Mais uma vez, Salvany padeceu da mesma inflamação de quando percorrera o rio Magdalena, dessa vez no olho saudável, e temeu ficar completamente cego. Olhava para tudo com avidez, como nunca mais fosse ver nada daquilo. Em outro dia, sangrou pela boca como havia ocorrido no barco e precisou adiar a partida. Utilizava o lenço vermelho que Isabel lhe presenteara. Ele também gostava de se deixar levar pelos devaneios e imaginar um reencontro com ela ao término da expedição. Queria levar uma vida tranquila em algum lugar da América, onde se dedicaria a curar o povo e a ensiná-lo a se cuidar. A exercer a sua vocação. Mas, ao contrário de Isabel, quando saía da letargia da semiconsciência e se via diante da realidade, considerava aquilo um sonho impossível. Porque sua vida era uma dança mortal entre a doença e a saúde cada vez mais frágil.

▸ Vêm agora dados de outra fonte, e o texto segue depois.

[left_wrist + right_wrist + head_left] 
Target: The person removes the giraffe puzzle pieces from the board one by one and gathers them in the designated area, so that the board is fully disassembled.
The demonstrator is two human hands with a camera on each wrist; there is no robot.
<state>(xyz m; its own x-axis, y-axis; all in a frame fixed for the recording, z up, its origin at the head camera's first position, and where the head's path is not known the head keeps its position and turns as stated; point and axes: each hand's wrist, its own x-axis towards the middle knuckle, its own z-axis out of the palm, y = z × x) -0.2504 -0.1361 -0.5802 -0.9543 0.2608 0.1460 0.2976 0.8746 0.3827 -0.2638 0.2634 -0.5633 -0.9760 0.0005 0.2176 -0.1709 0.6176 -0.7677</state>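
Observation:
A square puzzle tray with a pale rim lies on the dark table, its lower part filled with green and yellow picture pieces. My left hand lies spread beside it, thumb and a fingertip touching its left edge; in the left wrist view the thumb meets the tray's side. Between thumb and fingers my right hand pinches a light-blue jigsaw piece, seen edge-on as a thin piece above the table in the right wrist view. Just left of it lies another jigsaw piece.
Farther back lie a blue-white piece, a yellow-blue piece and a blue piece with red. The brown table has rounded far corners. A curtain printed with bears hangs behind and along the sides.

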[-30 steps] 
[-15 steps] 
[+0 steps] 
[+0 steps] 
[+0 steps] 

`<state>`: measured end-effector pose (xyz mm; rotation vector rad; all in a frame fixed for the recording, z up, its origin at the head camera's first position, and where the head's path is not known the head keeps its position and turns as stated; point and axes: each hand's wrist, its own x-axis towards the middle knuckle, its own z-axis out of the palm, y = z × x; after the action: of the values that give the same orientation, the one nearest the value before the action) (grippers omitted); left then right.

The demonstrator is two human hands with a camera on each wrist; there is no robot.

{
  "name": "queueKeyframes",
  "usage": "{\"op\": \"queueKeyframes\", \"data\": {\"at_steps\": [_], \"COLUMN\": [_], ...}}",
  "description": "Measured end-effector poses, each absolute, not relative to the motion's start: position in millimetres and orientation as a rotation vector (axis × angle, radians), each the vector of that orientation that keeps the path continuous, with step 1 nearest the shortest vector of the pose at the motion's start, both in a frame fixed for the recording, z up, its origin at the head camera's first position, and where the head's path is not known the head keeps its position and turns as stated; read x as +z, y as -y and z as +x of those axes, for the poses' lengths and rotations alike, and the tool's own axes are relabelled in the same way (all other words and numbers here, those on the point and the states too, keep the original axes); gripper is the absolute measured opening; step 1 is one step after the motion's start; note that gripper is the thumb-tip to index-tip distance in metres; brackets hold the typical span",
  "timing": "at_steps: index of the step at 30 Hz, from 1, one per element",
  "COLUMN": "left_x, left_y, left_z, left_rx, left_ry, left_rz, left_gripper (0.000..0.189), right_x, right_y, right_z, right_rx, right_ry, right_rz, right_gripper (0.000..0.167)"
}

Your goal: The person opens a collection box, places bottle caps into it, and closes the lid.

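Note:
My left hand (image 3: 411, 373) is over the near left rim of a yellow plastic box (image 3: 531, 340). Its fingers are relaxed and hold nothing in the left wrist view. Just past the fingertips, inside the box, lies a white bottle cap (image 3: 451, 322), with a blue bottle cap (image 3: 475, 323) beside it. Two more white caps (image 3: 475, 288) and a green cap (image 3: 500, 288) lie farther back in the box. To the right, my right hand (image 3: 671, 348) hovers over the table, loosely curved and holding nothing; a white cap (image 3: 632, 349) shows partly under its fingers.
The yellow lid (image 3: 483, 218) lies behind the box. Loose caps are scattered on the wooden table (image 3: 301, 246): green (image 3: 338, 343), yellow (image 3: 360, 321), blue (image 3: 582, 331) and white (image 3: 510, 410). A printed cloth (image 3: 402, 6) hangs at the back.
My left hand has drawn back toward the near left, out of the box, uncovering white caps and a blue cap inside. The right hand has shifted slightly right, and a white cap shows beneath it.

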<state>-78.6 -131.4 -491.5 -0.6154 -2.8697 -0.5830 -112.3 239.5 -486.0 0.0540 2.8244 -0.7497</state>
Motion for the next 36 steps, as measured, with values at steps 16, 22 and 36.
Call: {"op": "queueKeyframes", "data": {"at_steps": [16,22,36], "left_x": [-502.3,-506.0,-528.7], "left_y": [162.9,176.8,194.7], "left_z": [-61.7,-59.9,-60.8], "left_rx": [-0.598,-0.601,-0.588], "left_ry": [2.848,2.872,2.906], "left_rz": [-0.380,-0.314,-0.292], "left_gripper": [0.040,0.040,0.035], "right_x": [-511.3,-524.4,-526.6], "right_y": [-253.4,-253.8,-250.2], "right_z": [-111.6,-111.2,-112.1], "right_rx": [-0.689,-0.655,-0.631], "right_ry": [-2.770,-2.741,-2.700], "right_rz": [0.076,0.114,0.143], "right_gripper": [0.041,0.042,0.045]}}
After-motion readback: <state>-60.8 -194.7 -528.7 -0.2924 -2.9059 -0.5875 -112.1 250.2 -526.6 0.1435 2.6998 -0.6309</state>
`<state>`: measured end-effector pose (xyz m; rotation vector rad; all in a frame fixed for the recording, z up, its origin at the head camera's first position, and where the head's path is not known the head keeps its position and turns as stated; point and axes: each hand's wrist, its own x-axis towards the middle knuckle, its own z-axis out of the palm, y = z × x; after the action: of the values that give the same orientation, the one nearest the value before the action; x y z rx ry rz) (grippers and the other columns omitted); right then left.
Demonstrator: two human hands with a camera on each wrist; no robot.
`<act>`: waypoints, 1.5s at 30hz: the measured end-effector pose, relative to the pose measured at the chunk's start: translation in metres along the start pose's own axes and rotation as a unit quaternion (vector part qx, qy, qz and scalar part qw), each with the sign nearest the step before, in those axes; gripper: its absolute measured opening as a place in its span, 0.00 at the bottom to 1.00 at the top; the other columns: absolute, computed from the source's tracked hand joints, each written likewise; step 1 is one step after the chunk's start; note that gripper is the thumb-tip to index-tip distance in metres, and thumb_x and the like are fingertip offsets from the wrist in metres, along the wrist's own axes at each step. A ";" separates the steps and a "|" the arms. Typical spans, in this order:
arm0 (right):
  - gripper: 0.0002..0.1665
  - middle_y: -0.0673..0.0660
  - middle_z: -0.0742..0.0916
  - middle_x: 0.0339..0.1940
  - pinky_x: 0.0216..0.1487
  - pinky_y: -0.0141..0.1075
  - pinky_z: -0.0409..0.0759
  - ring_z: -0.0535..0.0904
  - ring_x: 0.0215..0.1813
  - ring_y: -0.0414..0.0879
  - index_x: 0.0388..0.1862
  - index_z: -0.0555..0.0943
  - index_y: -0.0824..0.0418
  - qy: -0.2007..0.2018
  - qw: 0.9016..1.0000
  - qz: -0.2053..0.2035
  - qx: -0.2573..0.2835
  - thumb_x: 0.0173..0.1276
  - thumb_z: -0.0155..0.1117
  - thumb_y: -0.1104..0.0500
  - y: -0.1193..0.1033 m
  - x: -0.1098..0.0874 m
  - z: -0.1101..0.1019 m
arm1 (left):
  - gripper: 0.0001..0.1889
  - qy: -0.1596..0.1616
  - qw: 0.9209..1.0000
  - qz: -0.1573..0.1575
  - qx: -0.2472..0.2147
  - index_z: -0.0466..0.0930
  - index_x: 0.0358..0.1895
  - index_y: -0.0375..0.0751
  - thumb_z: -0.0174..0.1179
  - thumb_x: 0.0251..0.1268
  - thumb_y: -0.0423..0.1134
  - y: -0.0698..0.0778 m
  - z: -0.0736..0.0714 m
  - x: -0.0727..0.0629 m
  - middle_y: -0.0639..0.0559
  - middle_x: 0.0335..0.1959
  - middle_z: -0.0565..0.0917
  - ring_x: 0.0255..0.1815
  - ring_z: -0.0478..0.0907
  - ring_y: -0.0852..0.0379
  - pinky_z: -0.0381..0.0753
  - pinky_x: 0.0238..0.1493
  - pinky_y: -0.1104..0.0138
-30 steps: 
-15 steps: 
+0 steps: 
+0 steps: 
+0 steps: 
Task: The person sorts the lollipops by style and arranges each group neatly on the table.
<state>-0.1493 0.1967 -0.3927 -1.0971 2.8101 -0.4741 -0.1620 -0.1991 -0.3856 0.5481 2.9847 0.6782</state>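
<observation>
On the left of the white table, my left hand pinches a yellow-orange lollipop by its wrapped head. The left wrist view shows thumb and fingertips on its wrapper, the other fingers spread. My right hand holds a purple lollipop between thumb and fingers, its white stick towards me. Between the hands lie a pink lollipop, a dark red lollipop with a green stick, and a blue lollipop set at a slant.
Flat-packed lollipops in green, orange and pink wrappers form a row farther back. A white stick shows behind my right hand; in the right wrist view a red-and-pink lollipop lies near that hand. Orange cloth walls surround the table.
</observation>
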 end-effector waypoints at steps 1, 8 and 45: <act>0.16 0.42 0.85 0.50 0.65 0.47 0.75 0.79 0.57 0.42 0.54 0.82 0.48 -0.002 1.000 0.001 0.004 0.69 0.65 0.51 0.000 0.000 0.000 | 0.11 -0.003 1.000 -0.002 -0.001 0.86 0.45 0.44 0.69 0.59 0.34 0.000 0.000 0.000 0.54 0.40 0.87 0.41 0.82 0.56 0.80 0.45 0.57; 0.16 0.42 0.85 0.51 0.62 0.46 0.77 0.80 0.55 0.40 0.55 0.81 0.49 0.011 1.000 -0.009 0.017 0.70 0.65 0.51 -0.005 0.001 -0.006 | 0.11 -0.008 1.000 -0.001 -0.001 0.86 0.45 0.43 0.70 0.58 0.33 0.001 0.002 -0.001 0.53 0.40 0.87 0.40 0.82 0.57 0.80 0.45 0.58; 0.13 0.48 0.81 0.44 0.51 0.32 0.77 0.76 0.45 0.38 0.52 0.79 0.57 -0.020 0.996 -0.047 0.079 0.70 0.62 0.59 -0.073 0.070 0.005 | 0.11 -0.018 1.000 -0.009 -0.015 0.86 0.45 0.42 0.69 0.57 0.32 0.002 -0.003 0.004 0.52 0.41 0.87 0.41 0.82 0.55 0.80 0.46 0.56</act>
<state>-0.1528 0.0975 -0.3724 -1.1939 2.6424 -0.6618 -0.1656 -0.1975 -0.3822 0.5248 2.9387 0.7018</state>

Assim que sentiu que tinha forças, deixou Santa Fé de Bogotá rumo à capitania-geral de Quito e, para alcançar mais território, dividiu a expedição. Decidiram que Grajales e Bolaños se dirigiriam a Neiva e a La Plata pela costa, enquanto o praticante Lozano acompanharia Salvany rumo a Cartago, Trujillo e a província de Chocó. Cada grupo levava seis garotos, indígenas ou mestiços, com menos de dez anos.

Atravessaram uma paisagem de vales e montanhas intermináveis — em um dia de jornada passavam do calor ao frio, de selvas pantanosas a picos de três mil metros de altura. Nas selvas, navegavam por rios sem se afastar da margem por medo de encontrarem correntezas e cascatas e, no caso de soçobrarem, não alcançarem a terra. À noite, o céu que se via entre as copas das árvores era o mais estrelado que Salvany já vira. Sentavam-se ao redor de fogueiras para comer os peixes que os carregadores indígenas pescavam com lanças e, então, dormiam em colchonetes de fibra. Os coaxos de milhares de sapos, os gritos dos pássaros noturnos, os uivos dos macacos e os sons roucos dos crocodilos no cio se mesclavam com os roncos dos índios que dormiam feito pedra, esmagando com tapas os mosquitos que zumbiam ao redor. Salvany não pregava o olho. O que fazia era pensar na próxima jornada, em recrutar mais garotos, em protegê-los do contágio entre si... Seu ânimo oscilava entre o entusiasmo advindo do trabalho realizado e o desalento diante da magnitude da tarefa, entre o medo de morrer e a esperança de chegar ao fim do caminho, gozar de um mínimo de reconhecimento e de sossego. Não havia tempestades nem trovões, mas de vez em quando um relâmpago iluminava o rio. Então, o praticante Lozano, que também era cirurgião, via o rosto abatido de Salvany, sua expressão de susto, e lhe parecia a imagem da própria morte.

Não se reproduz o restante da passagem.